Exams always seem to present far too much opportunity for distraction… Well, now that they’re past (and, i hope, passed), let me report on some text-to-speech synthesis software with which i’ve been playing.
My initial motivation to play with text-to-speech stuff was simply that, by the end of a long day in front of the PC, and several more hours with the books, i often can’t keep my eyes open any longer, but my brain still wants some food… Add to that the vast corpus of largely unexplored free, public domain “e-books” at Project Gutenberg, and i thought it a good idea to experiment again with some text-to-speech toys.
At the heart of my text-to-speech setup is Festival, a framework being developed by the Centre for Speech Technology Research at the University of Edinburgh for general-purpose, multilingual speech synthesis. After reading the excellent user documentation on it, i’m looking forward to spending some more time tweaking intonation and phrase breaks to make the synthesised speech more natural.
My desktop environment, KDE, includes kttsmgr, the KDE Text-to-Speech Manager, which provides a nice interface to Festival. kttsmgr offers a simple means of synthesising the contents of the clipboard, a file, etc. It also enables intuitive replacement of words (e.g., abbreviations) which Festival does not otherwise pronounce correctly.
After retrieving them from Project Gutenberg, i run e-books through GutenMark, a tool to create more readable HTML or LaTeX documents from the Project Gutenberg markup. GutenMark does a fair job of marking up headings, direct speech, etc., though i have to make one or two quick global replacements of HTML entities on which kttsmgr/Festival chokes.

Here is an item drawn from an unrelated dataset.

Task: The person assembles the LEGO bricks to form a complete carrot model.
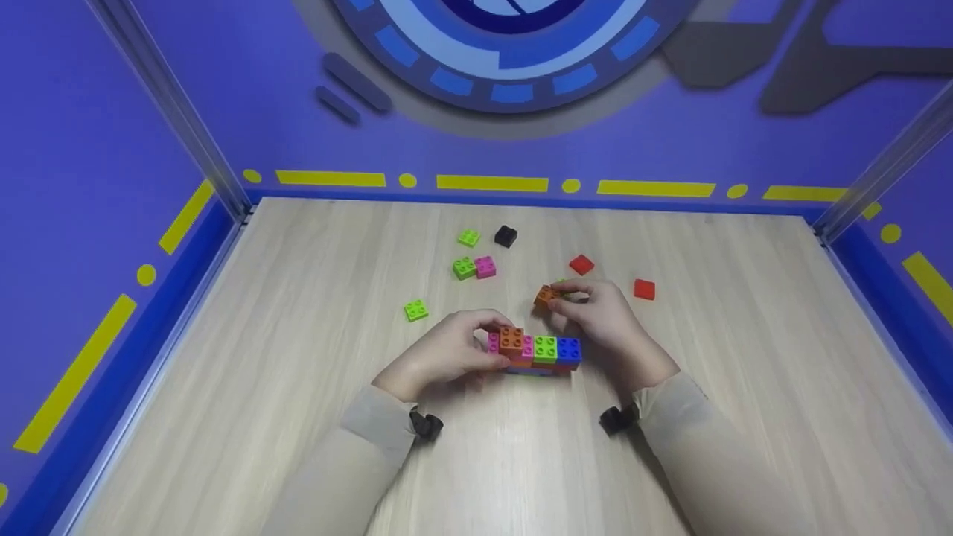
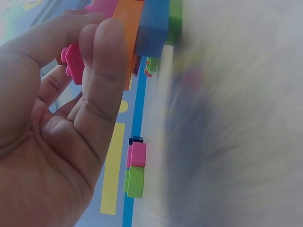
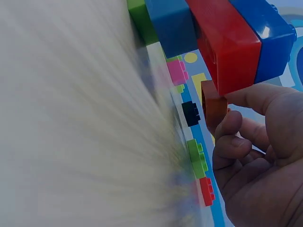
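My left hand [image 1: 447, 348] grips the left end of a built stack of toy bricks [image 1: 546, 348], thumb on the near side and fingers behind. Pink, lime green and blue bricks line its upper row, and an orange brick [image 1: 511, 339] sits on top towards the left. Layers of orange, blue and green show from below in the left wrist view. Just beyond the stack, my right hand [image 1: 601, 318] pinches a separate orange brick [image 1: 544, 297] between thumb and fingers. In the right wrist view this orange brick [image 3: 214, 108] appears below the stack's red end brick [image 3: 232, 52].
Loose bricks lie farther back on the wooden table [image 1: 313, 417]: lime green [image 1: 468, 237], black [image 1: 505, 236], green [image 1: 464, 268] beside pink [image 1: 485, 267], and two red [image 1: 581, 264]. Another lime brick [image 1: 415, 310] lies left. A green one is mostly hidden behind my right hand. Blue panels surround the table.
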Demonstrator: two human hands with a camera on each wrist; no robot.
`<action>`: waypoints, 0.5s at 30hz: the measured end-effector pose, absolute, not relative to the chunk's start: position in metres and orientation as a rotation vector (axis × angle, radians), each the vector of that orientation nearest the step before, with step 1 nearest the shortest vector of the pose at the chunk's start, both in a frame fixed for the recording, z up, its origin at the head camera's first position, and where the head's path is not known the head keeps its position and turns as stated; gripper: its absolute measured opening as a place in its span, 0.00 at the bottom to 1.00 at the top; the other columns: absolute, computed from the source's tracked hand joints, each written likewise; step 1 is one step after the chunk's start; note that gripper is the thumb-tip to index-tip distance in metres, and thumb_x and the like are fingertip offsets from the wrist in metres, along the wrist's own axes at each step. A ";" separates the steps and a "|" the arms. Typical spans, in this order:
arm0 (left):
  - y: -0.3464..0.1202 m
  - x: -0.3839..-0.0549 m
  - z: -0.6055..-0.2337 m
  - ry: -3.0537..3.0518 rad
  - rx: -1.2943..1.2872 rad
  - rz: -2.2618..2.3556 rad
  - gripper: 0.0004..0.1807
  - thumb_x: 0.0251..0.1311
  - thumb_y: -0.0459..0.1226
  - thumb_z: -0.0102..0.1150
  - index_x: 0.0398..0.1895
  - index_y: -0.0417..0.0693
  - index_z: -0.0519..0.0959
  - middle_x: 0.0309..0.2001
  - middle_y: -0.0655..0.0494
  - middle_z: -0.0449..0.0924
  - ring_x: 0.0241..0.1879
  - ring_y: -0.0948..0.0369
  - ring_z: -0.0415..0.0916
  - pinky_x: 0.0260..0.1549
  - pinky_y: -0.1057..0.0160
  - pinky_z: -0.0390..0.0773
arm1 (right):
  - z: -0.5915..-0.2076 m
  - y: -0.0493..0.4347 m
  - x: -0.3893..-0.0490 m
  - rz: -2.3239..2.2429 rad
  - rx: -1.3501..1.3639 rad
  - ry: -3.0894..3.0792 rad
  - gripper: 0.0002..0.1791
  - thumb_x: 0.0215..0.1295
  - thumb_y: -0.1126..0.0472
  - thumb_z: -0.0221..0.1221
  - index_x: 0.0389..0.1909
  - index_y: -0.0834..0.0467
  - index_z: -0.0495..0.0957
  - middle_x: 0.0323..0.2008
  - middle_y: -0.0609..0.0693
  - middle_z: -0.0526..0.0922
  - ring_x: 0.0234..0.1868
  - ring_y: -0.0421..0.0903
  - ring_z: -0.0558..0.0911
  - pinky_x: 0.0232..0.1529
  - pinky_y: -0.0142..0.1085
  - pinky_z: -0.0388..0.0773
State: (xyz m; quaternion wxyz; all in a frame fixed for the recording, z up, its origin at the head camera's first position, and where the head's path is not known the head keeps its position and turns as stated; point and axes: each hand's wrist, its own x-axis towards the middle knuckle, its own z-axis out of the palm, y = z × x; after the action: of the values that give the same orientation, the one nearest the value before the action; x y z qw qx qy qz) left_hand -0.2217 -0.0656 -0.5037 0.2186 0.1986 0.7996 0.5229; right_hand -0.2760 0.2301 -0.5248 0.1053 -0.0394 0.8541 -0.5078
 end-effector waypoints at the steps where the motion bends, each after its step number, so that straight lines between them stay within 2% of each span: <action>1: -0.066 -0.222 -0.504 2.223 0.554 1.441 0.24 0.70 0.35 0.78 0.67 0.58 0.86 0.68 0.46 0.83 0.30 0.55 0.89 0.30 0.56 0.91 | -0.524 0.231 -0.275 -1.503 -0.121 2.523 0.23 0.78 0.50 0.71 0.68 0.53 0.88 0.65 0.56 0.88 0.65 0.54 0.81 0.57 0.36 0.79; 6: -0.065 -0.222 -0.505 2.273 0.577 1.397 0.24 0.70 0.36 0.78 0.67 0.57 0.86 0.69 0.47 0.84 0.32 0.59 0.88 0.33 0.60 0.89 | -0.520 0.233 -0.270 -1.496 -0.143 2.572 0.22 0.77 0.51 0.71 0.66 0.53 0.89 0.64 0.56 0.88 0.58 0.53 0.78 0.49 0.37 0.76; 8: -0.065 -0.222 -0.505 2.275 0.581 1.393 0.24 0.70 0.36 0.78 0.67 0.58 0.86 0.68 0.48 0.84 0.32 0.60 0.87 0.33 0.62 0.88 | -0.516 0.233 -0.268 -1.515 -0.132 2.559 0.21 0.77 0.53 0.70 0.65 0.53 0.90 0.63 0.56 0.87 0.55 0.54 0.77 0.49 0.38 0.75; 15: -0.064 -0.222 -0.504 2.306 0.556 1.384 0.24 0.69 0.37 0.79 0.67 0.60 0.86 0.67 0.50 0.85 0.35 0.60 0.85 0.31 0.63 0.84 | -0.498 0.235 -0.264 -1.610 -0.025 2.416 0.19 0.77 0.53 0.70 0.65 0.50 0.89 0.63 0.55 0.81 0.63 0.54 0.73 0.61 0.43 0.73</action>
State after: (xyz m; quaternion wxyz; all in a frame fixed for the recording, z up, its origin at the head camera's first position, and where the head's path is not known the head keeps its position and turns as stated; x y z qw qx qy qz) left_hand -0.2222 -0.0645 -0.5036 0.1966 0.1985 0.8233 0.4940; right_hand -0.2638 0.2354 -0.4978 0.1190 -0.0085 0.8262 -0.5506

i then fire up Konqueror, the lightweight browser included in KDE. Konqueror interfaces directly with kttsmgr, allowing one to view a page or select a block of text and hit “Speak Text”.
So far, i’ve listened to some excellent reads:
- The autobiography of Benjamin Franklin
- Edison, his life and inventions
- Dickens’ A child’s history of England
- GK Chesterton’s Orthodoxy
The sythesised voice is a bit mechanical, but i found that, after fifteen minutes or so of listening, i was able to follow without much effort. Now i can “read” while messing around the flat, or put on my headphones and enjoy a good bedtime story.